Monarrez credits his project adviser, Adam D. Woods, associate professor of geological sciences, for helping him achieve the national kudos. “Dr. Woods has been a tremendous mentor who forces me to think outside of the box when tackling research problems, which is what spurred the idea for this particular study.”

Woods called Monarrez “passionate and self-motivated about doing science. He is a wonderful example of the types of success stories that come out of Cal State Fullerton. Pedro has a very bright future ahead of him.”

Woods noted that Monarrez's project shows that mass extinctions are complicated.

“Some areas suffer more than others during extinction events, and Pedro’s research shows that parts of the West Coast of North America not only fared well during the mass extinction at the Mississippian-Pennsylvanian boundary (about 318 million years ago), but thrived.”

Monarrez, whose study will be incorporated into his thesis, explains his research and its significance.

What is the significance of this area?

The rocks in Arrow Canyon record the onset of an ice age known as the Late Paleozoic Ice Age, which was the longest ice age of the past 550 million years — lasting approximately 50 million years. The brachiopods, which appear in the rocks that record the onset of the ice age, are not found in rocks below this interval in Arrow Canyon, which represent a time when the climate was warmer. Additionally, the number of different brachiopod species increased as the ice age progressed.

What does your study show?

I analyzed the latitudinal distribution of the brachiopods from the Paleobiology Database, an online fossil occurrence database, to try and understand what was causing new brachiopod species to appear as the climate cooled. I found that the types of brachiopods in my study covered a large latitudinal distribution, evenly distributed along the southern hemisphere prior to the onset of the ice age. But during the onset of the ice age, the same types of brachiopods exhibited a much smaller latitudinal distribution, focused on the tropics just south of the equator, which is where my field site was situated 325 to 320 million years ago. So as the climate cooled, we interpret that these brachiopods migrated north towards the equator in search of warmer environments.
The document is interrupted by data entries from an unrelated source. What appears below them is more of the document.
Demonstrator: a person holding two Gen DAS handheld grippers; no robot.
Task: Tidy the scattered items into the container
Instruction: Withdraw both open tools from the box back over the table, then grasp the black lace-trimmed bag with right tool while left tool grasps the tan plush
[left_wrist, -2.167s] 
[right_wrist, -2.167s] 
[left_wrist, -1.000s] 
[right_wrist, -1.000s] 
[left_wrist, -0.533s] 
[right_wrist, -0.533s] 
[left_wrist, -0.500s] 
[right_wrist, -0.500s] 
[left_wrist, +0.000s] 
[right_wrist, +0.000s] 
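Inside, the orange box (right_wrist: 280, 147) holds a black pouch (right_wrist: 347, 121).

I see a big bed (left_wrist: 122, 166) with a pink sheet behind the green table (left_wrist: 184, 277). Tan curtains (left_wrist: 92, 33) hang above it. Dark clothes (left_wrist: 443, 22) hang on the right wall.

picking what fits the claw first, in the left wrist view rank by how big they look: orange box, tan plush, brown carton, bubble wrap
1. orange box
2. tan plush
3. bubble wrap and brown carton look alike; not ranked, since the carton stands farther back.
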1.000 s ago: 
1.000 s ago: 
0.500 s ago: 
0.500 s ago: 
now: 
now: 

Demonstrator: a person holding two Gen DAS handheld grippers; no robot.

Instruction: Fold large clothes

What is the significance of the study?

This study has implications to modern conservation efforts by providing modern ecologists insight that may aid in predicting how modern communities will respond in the midst of the current climate change.

What is your career goal?

My career goal is to continue conducting paleontological research, ideally in an academic setting, where I can mentor students. I am currently applying to Ph.D. programs so I can continue conducting research to help me reach my ultimate goal.